При сих стихах голос певца вдруг пустил причудливую трещину, и дальнозоркий дьякон над туманом ладана упёр ошалелый взор в низенькую прихожанку, побелевшую под семисвечником у жертвенника.
Анна Егоровна не помнила, как и дошла домой. Не замечала, что горделиво идёт одна по своей улице под лубяным оком притихших усадеб, а появляющиеся изредка из переулков знакомцы тут же хоронятся в прозрачных палисадниках, и даже местный пастушок, вдруг зачастив бичом, спрятался со стадом в боковом прогоне.
«Да что это деится?..» — с лёгоньким, покалывающим ледком при сердце пала перед домашней Пречистой — звать её оборонить сына от приходской жуткой Царицы, выставленной на его погибель.

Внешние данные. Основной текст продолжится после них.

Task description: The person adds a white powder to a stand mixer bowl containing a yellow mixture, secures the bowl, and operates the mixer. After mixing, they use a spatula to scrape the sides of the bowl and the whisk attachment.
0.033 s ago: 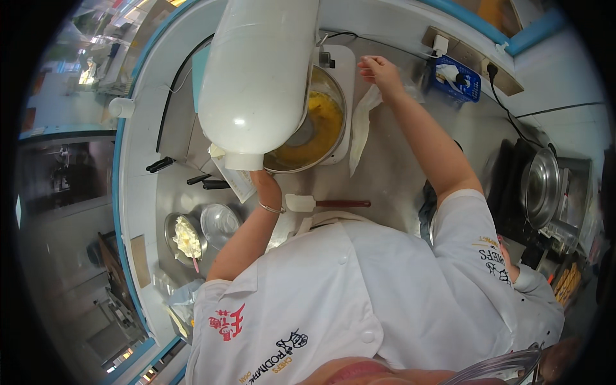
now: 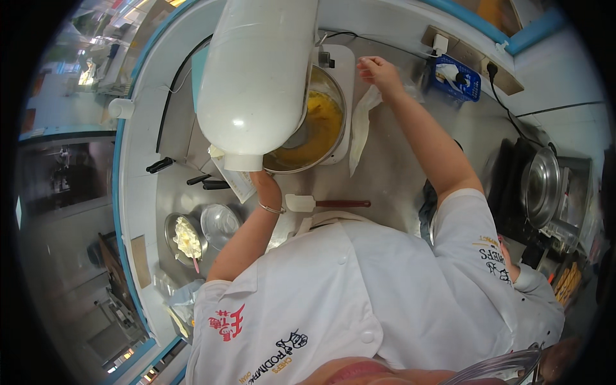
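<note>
A white stand mixer (image 2: 256, 77) stands before me, its rounded head over a metal bowl (image 2: 338, 142). Yellow mixture (image 2: 323, 119) coats the inside of this bowl. My left hand (image 2: 265, 186) reaches under the front of the mixer head by the bowl's near left side; its fingers are hidden. Beside it a white printed packet (image 2: 239, 184) leans at an angle. My right hand (image 2: 380, 72) is raised to the right of the mixer, fingers curled together, with nothing visible in them. It is apart from the mixer's black knob (image 2: 326, 60). A pale crumpled strip (image 2: 360, 131) lies below this hand.
A spatula with a red handle (image 2: 343, 203) lies on the steel counter near my body. To the left are a bowl of pale creamy stuff (image 2: 187, 239) and a clear bowl (image 2: 220, 224). A blue basket (image 2: 457, 80) and a metal pan (image 2: 540, 187) stand right.
</note>
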Demonstrator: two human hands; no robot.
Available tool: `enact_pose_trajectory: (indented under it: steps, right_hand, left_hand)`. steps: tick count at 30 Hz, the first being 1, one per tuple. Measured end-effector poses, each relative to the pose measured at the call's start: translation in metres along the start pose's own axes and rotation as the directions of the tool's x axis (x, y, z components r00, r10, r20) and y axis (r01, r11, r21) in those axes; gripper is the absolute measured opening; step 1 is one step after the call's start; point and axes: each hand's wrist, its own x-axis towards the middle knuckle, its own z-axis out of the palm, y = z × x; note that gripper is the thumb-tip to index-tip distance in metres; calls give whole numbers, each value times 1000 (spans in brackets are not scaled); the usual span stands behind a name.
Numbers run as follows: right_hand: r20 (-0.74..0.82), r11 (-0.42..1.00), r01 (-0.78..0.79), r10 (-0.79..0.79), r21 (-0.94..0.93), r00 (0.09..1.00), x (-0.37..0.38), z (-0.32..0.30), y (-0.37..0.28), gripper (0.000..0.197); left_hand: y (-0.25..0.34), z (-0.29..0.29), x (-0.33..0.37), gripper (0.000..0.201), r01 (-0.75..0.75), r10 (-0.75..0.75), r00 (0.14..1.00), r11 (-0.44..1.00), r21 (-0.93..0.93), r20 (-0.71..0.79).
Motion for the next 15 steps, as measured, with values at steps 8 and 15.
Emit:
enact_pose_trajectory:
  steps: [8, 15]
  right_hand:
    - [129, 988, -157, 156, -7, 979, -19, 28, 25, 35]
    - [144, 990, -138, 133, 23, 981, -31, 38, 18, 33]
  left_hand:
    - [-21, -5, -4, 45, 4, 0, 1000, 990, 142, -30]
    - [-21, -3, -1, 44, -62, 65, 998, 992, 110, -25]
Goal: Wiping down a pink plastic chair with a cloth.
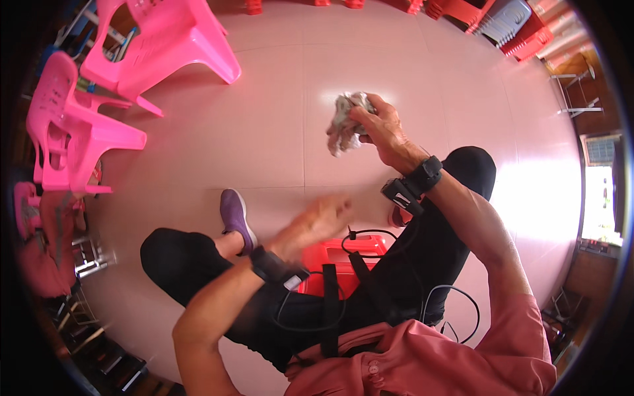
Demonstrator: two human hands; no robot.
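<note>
1. Right hand (pixel 386 129): stretched out front, clamped on a crumpled pale bundle (pixel 349 120), thumb and fingers pinching its right side. Cloth or film, can't tell.
2. Left hand (pixel 316 226): nearer the body, blurred, well apart from the right. Nothing visible in it; can't tell how far its fingers are spread.
3. Bundle: held clear of the left hand, beyond it. Long axis roughly from the right fingertips back toward the body, leaning left; loose end points that way. No clear front or back.
4. Step, my read: one-handed hold on the bundle, left free. Next move calls for a firm pinch so the loose folds don't slip; if both hands are needed, left has to reach forward.
5. Black wrist units, one behind each hand: left (pixel 267 264), right (pixel 422 175).
6. Red stool (pixel 317 264): just behind the left hand, between the thighs. Purple shoe (pixel 232 214): left of that hand.
7. Farther out: pink chairs (pixel 175 49) well left of the right hand; red stack (pixel 528 41) far ahead and right of it.
</note>
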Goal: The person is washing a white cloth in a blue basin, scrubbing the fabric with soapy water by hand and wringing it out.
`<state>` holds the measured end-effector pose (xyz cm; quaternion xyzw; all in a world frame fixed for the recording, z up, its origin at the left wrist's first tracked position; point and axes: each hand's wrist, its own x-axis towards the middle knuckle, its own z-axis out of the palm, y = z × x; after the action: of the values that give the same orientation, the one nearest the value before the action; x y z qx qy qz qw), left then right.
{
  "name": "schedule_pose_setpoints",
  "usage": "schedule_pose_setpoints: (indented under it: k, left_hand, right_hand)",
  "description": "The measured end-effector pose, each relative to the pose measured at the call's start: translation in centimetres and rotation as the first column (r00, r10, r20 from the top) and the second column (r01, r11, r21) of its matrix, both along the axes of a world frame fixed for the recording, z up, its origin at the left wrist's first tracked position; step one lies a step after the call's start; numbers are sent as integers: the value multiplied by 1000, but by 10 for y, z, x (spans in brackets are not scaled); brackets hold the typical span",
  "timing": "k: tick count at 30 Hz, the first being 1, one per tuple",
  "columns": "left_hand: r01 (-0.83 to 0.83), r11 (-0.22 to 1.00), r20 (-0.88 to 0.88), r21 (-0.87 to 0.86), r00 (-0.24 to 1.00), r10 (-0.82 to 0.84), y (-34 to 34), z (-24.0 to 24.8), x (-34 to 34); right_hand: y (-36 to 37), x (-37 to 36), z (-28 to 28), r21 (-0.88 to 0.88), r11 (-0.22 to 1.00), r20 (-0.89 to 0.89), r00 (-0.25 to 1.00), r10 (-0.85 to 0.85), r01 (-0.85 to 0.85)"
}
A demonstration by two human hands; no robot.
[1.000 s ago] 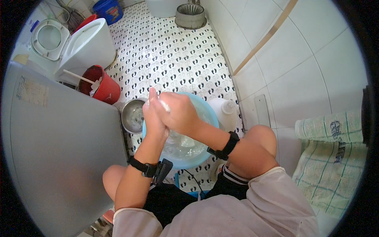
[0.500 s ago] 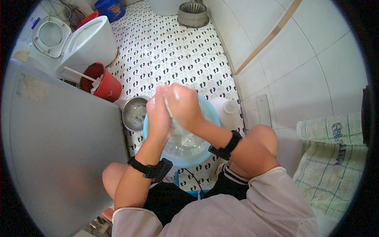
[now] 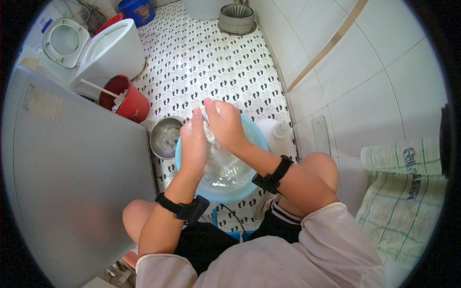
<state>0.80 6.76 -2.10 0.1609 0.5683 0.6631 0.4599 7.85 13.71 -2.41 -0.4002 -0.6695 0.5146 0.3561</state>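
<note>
My left hand [image 3: 193, 141] and my right hand [image 3: 224, 124] are close together above a light blue basin [image 3: 261, 134]. Both are closed on a wet white cloth [image 3: 210, 133], which shows in the gap between them; its exact kind is hard to make out. The thumbs point up and away from me. Sudsy, clear water [image 3: 223, 175] fills the basin under my wrists. My fingers hide much of the cloth and the far part of the basin.
A steel bowl [image 3: 164, 139] stands left of the basin, a white plastic bottle [image 3: 274, 132] right of it. Farther left are a red bin [image 3: 137, 103] and a toilet [image 3: 108, 48]. A grey panel [image 3: 81, 168] borders my left; a checked towel [image 3: 398, 206] hangs at right.
My hands have shifted slightly against each other, and the thumbs stick up more. More of the white cloth shows between them. The basin and the things around it have stayed put.
</note>
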Motion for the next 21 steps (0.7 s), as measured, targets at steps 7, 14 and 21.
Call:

«Ведь только с нашими зверями развязался! Когда ж он с польскими языцами, казацкими князьями да зарезанными воскрешёнными царевичами познакомиться успел?! — путалась Анна Егоровна. — Не зря он всё это? Не грех ли темнейший? Ты-то, Всесветлая, ведаешь, да нам ли знать? Ты уж не осердись, убели беззаконие его. Уж такой он у меня слабодумный да шалапутный: всякий мерзавец-медолюбец куда ни поманит, а наш уж и рот раскрыл... Ты, Дева Присноблаженная, с меня взыщи, бабёнки неподобной, что родила дитя да на твой путь не наставила!.. Но только он прежде всегда почитал тебя, Благая Мати, и «Отче наш» и Символ веры без сиотычки отвечал...»
Если бы Анна Егоровна днём раньше сведала о бедственной анафеме на Юшу, повисла бы на стременах уходящих на юг ополченцев, изломала б им все стрелы по одной или зажгла лес у них на пути, но не допустила бы их налететь на сына.
Она и теперь кинулась бы им вслед, если бы не «ухажёры» с противоположного порядка, которых уже стало трое. Все в одинаковых соловых кожаных охабнях, они перешли через дорогу и без спроса и молитвы вошли к вдове в избу. И наказали Анне Егоровне настрого: не выдумать куда с посада съехать и без ведома их от дома дальше сорока локтей не отступать.
Один — тот, что первым начал лузгать семечки в виду её окошек, — вовсе поселился было у вдовы для приёма всех её гостей, но скоро разведал нехитрый обеденный стол у дворянки-стрельчихи и, словом не попрощавшись, перешёл опять в соседский дом. И оттуда «ухажёр» легко мог примечать всех заходящих к своей «ненаглядной», но так и не приметил никого. Даже лучшие её товарки, кумушки и сватьи ходили теперь далеко. Даже кабальная Олсуфьевна вдруг отпросилась у хозяйки со двора — у неё на другом краю Галича занедужил старый деверь.
Анна Егоровна осталась одна в неожиданно разросшемся, молчащем срубе.
В первую же пустынную ночь она хотела бежать к сыну, наплевав на запреты всех на свете ярыжек и воинов, но, посидев перед дорогой, опамятовалась. Ей ничуть не верилось в своё исчезновение на неоглядных, быстро охлаждавшихся пространствах, но нельзя бросать дом, тогда некуда будет вернуться Юшке из сибирской каторги. Если и она, вдова государева стрельца и дворянина, уйдёт, и не будет жильца-караульщика, конечно, терем загребут в казённый обиход или себе перетянут ушлые соседи. И Анна Отрепьева осталась сидеть дальше в своём городе, как в лесном скиту, — с одними образами, на водянистых щецах, отрубном блине.